→ **Exercise requirements**
The answer must be an exact transcription of all the records below.

START Task input

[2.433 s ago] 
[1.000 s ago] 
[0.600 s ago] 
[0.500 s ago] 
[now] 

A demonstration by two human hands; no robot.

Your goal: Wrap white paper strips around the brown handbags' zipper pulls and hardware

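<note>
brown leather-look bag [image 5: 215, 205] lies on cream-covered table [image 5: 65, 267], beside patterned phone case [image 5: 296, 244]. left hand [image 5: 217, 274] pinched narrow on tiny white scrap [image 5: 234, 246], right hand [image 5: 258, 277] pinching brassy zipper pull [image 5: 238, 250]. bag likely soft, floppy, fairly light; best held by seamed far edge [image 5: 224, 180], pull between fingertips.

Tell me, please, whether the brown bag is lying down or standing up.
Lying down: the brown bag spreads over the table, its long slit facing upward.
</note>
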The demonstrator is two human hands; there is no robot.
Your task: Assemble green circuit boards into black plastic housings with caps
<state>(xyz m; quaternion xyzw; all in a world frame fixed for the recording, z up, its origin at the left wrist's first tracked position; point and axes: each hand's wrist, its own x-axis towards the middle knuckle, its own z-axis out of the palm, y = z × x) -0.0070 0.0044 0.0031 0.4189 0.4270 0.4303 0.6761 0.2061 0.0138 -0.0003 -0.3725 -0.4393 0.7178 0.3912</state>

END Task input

→ **Answer space**
[2.433 s ago] 
[1.000 s ago] 
[0.600 s ago] 
[0.500 s ago] 
[now] 

A demonstration by two human hands; no robot.

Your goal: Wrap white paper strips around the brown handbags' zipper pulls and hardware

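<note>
brown leather-look bag [image 5: 215, 205] lies on cream-covered table [image 5: 65, 267], beside patterned phone case [image 5: 296, 244]. left hand [image 5: 217, 274] pinched narrow on tiny white scrap [image 5: 234, 246], right hand [image 5: 258, 277] pinching brassy zipper pull [image 5: 238, 250]. bag likely soft, floppy, fairly light; best held by seamed far edge [image 5: 224, 180], pull between fingertips.

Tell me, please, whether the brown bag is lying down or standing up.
Lying down: the brown bag spreads over the table, its long slit facing upward.
</note>
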The demonstrator is two human hands; there is no robot.
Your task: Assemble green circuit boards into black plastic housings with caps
<state>(xyz m; quaternion xyzw; all in a world frame fixed for the recording, z up, its origin at the left wrist's first tracked position; point and axes: each hand's wrist, its own x-axis towards the middle knuckle, its own z-axis out of the palm, y = z × x) -0.0070 0.0044 0.0031 0.4189 0.4270 0.4303 0.6761 0.2061 0.0138 -0.0003 -0.3725 -0.4393 0.7178 0.3912</state>

Above is the complete output.